### Recorded information
--------------------------------

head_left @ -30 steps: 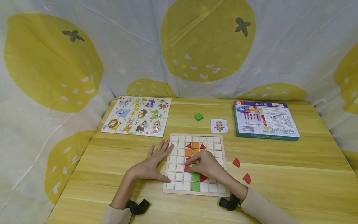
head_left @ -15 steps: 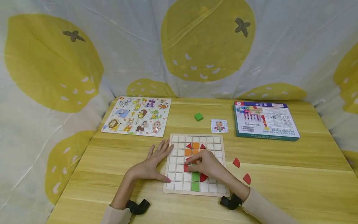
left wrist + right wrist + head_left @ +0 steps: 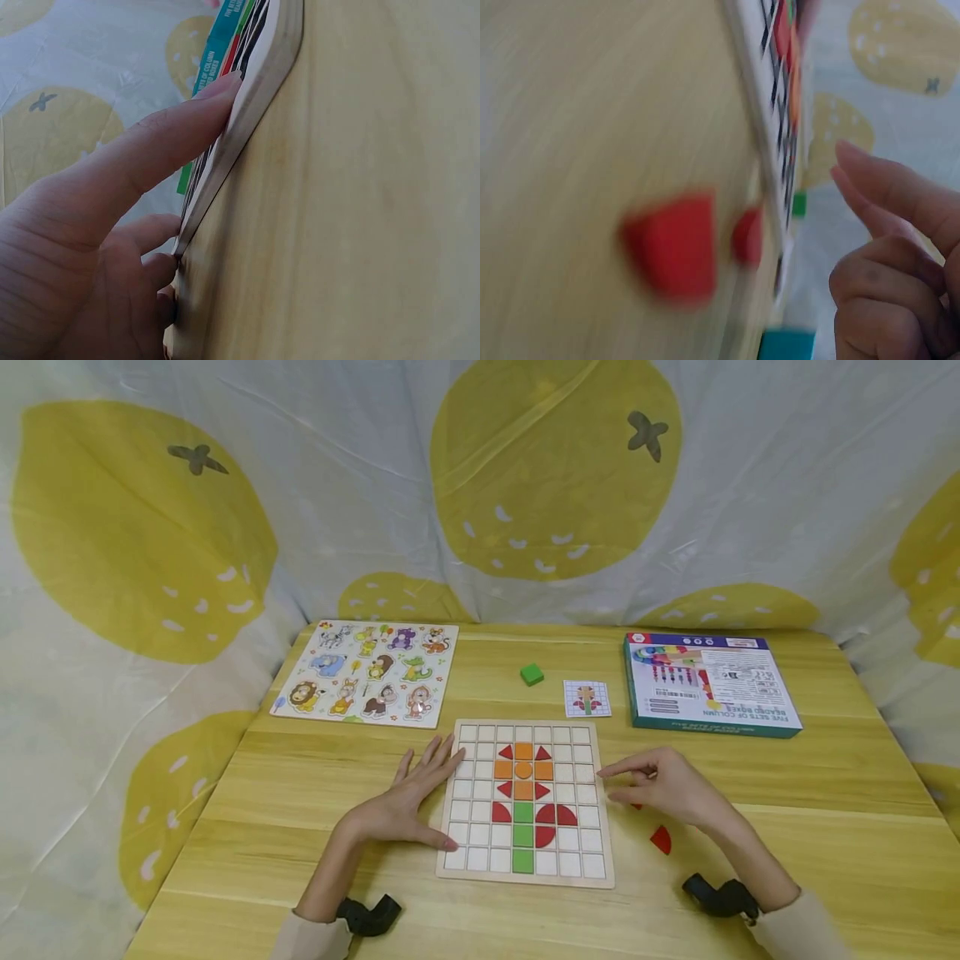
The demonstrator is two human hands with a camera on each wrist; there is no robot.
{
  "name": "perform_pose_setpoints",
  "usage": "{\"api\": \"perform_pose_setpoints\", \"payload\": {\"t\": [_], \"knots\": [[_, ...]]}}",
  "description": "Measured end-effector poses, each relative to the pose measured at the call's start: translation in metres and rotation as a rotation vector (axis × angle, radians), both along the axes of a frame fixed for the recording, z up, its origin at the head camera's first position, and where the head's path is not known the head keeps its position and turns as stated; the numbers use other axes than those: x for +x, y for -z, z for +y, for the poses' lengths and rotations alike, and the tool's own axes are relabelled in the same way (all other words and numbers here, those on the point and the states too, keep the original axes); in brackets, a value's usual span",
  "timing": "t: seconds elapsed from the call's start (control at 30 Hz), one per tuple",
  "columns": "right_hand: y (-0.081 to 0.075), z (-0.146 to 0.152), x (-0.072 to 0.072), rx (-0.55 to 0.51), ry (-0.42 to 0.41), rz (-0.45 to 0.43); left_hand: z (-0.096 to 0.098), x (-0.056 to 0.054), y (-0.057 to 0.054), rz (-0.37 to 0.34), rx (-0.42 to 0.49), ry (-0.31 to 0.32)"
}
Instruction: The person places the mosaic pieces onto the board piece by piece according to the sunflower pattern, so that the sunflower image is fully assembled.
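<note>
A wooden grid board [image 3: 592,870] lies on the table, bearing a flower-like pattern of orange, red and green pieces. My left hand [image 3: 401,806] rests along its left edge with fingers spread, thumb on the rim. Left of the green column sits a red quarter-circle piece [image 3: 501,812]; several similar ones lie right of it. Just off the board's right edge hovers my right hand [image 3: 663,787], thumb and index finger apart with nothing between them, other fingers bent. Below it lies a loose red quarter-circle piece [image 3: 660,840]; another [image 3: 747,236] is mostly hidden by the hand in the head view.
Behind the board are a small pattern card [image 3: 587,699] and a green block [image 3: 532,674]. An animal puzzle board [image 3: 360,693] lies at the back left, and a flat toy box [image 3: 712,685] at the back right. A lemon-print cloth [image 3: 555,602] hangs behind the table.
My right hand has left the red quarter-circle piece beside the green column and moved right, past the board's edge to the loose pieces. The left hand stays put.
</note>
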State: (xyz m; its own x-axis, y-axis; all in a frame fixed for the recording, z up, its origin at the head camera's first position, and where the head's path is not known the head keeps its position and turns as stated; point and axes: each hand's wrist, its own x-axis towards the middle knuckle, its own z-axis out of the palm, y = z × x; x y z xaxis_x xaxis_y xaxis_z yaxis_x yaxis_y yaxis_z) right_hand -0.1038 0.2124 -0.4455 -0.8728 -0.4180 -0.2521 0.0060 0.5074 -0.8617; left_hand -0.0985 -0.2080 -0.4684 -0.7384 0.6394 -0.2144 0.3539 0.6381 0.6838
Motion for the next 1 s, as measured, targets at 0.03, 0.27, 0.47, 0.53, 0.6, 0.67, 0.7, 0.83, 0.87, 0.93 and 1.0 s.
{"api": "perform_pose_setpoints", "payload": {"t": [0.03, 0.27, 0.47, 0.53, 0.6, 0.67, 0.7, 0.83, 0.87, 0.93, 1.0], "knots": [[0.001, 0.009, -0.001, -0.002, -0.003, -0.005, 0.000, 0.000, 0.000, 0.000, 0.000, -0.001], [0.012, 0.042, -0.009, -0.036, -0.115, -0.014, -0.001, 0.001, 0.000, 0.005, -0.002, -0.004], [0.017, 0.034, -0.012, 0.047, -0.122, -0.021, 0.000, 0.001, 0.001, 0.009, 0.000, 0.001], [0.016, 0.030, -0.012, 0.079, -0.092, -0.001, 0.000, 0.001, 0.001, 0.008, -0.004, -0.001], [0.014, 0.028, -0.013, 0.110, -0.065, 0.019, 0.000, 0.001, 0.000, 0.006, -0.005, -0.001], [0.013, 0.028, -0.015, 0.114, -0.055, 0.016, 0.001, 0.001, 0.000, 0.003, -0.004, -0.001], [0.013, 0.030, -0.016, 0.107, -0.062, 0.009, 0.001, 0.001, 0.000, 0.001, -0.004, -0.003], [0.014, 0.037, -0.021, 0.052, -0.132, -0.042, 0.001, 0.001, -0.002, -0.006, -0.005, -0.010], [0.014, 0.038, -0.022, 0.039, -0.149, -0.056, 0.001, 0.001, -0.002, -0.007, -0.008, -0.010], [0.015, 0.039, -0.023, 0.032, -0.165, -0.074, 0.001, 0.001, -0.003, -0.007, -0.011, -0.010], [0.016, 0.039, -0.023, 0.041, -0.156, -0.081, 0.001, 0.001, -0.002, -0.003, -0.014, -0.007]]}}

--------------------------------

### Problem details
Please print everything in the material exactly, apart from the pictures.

### Answer to this task
head_left @ -30 steps: 
head_left @ -15 steps: 
left wrist + right wrist + head_left @ +0 steps: 
The demonstrator is two human hands with a camera on each wrist; there is no robot.
{
  "name": "perform_pose_setpoints",
  "usage": "{\"api\": \"perform_pose_setpoints\", \"payload\": {\"t\": [_], \"knots\": [[_, ...]]}}",
  "description": "Measured end-effector poses, each relative to the pose measured at the call's start: translation in metres and rotation as a rotation vector (axis × angle, radians), both along the axes of a frame fixed for the recording, z up, its origin at the head camera's first position, and where the head's path is not known the head keeps its position and turns as stated; the numbers use other axes than those: x for +x, y for -z, z for +y, for the poses' lengths and rotations alike, and the tool's own axes are relabelled in the same way (all other words and numbers here, those on the point and the states too, keep the original axes); in brackets, a value's usual span",
  "timing": "t: seconds elapsed from the call's start (control at 30 Hz), one per tuple",
  "columns": "right_hand: y (-0.081 to 0.075), z (-0.146 to 0.152), x (-0.072 to 0.072), rx (-0.55 to 0.51), ry (-0.42 to 0.41), rz (-0.45 to 0.43); left_hand: z (-0.096 to 0.098), x (-0.056 to 0.054), y (-0.057 to 0.054), rz (-0.37 to 0.34), rx (-0.42 to 0.49), ry (-0.31 to 0.32)"
}
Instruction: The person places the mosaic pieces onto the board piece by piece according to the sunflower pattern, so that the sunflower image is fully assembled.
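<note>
A wooden grid board [image 3: 592,870] lies on the table, bearing a flower-like pattern of orange, red and green pieces. My left hand [image 3: 401,806] rests along its left edge with fingers spread, thumb on the rim. Left of the green column sits a red quarter-circle piece [image 3: 501,812]; several similar ones lie right of it. Just off the board's right edge hovers my right hand [image 3: 663,787], thumb and index finger apart with nothing between them, other fingers bent. Below it lies a loose red quarter-circle piece [image 3: 660,840]; another [image 3: 747,236] is mostly hidden by the hand in the head view.
Behind the board are a small pattern card [image 3: 587,699] and a green block [image 3: 532,674]. An animal puzzle board [image 3: 360,693] lies at the back left, and a flat toy box [image 3: 712,685] at the back right. A lemon-print cloth [image 3: 555,602] hangs behind the table.
My right hand has left the red quarter-circle piece beside the green column and moved right, past the board's edge to the loose pieces. The left hand stays put.
</note>
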State: (xyz m; its own x-axis, y-axis; all in a frame fixed for the recording, z up, its origin at the head camera's first position, and where the head's path is not known the head keeps its position and turns as stated; point and axes: each hand's wrist, its own x-axis towards the middle knuckle, its own z-axis out of the palm, y = z × x; x y z xaxis_x xaxis_y xaxis_z yaxis_x yaxis_y yaxis_z) right_hand -0.1038 0.2124 -0.4455 -0.8728 -0.4180 -0.2521 0.0060 0.5074 -0.8617; left_hand -0.0985 -0.2080 -0.4684 -0.7384 0.6394 -0.2144 0.3539 0.6381 0.6838
Motion for the next 1 s, as measured, targets at 0.03, 0.27, 0.47, 0.53, 0.6, 0.67, 0.7, 0.83, 0.87, 0.93 and 1.0 s.
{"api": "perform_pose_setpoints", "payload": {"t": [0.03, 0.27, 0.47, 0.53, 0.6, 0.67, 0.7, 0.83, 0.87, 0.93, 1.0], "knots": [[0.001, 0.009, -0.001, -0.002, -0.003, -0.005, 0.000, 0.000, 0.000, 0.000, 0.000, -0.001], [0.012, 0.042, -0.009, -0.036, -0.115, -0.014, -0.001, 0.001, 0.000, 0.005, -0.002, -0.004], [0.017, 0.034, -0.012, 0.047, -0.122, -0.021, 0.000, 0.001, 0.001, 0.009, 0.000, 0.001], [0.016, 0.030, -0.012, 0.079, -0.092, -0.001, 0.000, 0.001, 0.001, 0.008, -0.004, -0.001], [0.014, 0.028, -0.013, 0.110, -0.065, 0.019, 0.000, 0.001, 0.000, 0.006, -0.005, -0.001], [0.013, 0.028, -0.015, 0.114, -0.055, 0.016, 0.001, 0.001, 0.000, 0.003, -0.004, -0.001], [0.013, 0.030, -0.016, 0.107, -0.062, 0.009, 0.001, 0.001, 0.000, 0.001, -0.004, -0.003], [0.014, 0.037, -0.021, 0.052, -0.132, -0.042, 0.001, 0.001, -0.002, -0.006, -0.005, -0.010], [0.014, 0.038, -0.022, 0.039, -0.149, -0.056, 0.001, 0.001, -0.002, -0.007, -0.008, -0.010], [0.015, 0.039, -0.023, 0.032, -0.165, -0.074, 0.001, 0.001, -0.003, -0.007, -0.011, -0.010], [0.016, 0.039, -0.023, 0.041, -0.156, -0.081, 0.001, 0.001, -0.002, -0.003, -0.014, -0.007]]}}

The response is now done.